## Task to carry out
The listing below holds a line with "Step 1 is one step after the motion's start" and a later line with "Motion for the". Write out those two lines and every line between them, exactly, and nothing else.

## Material supplied
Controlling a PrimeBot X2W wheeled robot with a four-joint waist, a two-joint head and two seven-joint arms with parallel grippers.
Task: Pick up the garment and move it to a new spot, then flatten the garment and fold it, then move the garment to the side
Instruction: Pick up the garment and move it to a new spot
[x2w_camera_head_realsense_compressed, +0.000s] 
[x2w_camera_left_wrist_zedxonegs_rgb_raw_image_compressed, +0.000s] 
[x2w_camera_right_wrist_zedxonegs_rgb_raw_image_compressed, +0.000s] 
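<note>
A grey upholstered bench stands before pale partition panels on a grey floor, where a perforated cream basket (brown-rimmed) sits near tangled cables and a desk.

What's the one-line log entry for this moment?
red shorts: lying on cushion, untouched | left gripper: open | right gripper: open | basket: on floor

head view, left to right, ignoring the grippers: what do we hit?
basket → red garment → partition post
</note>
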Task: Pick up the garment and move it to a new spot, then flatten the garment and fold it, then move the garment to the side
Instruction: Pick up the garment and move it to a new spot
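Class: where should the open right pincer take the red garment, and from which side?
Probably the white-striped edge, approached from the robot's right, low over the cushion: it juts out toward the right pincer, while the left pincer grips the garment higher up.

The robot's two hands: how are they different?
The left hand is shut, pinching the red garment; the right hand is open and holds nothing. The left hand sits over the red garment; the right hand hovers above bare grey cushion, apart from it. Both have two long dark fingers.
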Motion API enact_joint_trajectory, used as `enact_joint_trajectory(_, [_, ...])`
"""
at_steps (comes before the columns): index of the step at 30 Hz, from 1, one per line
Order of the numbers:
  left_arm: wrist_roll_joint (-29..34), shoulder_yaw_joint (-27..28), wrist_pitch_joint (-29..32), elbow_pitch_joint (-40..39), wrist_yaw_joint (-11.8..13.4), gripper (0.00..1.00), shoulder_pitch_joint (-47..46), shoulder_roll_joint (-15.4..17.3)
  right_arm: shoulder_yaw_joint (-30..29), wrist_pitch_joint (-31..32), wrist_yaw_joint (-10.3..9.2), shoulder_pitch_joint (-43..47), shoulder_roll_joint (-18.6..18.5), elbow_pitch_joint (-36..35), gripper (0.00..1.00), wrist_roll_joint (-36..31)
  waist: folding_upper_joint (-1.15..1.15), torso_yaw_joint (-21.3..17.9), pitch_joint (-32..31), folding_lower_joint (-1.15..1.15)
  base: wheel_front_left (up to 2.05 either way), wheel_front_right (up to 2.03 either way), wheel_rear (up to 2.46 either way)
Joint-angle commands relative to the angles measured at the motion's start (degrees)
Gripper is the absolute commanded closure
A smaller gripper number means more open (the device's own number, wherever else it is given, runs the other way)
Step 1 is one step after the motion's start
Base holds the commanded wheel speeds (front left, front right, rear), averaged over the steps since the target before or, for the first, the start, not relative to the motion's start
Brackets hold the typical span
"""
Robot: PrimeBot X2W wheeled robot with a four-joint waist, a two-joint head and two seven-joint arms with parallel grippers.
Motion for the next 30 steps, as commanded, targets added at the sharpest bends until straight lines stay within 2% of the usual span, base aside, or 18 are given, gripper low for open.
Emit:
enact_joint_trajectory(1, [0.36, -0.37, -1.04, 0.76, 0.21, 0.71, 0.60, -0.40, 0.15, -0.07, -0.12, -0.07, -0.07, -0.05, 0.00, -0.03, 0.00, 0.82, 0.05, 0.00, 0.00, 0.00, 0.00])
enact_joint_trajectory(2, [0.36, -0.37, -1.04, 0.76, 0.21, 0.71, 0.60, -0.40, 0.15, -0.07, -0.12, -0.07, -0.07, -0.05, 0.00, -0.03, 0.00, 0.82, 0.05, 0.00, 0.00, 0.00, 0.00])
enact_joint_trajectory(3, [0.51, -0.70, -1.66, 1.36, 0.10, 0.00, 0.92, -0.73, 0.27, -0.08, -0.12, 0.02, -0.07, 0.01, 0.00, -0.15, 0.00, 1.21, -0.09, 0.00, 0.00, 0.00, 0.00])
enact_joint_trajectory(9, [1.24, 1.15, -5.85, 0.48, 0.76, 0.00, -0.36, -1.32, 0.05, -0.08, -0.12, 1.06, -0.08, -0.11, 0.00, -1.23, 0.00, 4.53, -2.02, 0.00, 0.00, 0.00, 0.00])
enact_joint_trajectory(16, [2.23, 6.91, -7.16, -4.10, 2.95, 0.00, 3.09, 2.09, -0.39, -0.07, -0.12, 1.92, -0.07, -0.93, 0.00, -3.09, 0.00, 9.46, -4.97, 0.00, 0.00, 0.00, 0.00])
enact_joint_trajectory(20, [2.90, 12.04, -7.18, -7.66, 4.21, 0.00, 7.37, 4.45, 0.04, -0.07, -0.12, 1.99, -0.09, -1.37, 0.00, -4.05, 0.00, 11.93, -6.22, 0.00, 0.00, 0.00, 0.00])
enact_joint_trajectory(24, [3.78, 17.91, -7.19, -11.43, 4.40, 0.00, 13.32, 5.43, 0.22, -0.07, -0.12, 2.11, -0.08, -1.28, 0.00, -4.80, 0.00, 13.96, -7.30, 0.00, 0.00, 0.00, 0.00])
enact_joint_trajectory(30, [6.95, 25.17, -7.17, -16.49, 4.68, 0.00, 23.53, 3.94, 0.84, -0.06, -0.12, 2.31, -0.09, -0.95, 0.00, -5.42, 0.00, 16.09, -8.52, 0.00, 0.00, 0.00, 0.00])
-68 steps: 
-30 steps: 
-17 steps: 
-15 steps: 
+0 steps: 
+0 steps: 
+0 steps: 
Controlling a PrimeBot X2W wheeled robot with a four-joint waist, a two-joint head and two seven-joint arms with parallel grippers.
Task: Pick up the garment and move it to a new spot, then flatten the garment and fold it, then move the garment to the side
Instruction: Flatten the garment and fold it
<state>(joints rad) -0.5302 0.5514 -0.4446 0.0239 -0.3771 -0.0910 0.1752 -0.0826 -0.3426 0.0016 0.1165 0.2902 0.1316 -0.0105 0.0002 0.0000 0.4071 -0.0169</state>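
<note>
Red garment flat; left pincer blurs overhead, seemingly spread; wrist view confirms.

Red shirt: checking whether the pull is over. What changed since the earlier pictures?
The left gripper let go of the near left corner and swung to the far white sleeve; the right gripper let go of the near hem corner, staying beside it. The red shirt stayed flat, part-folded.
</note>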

## Reply
Step 1 is one step after the motion's start
Base holds the commanded wheel speeds (front left, front right, rear), averaged over the steps since the target before or, for the first, the start, not relative to the motion's start
Brackets hold the typical span
"""
Robot: PrimeBot X2W wheeled robot with a four-joint waist, a two-joint head and two seven-joint arms with parallel grippers.
Motion for the next 30 steps, as commanded, targets added at the sharpest bends until straight lines stay within 2% of the usual span, base aside, or 18 are given, gripper low for open.

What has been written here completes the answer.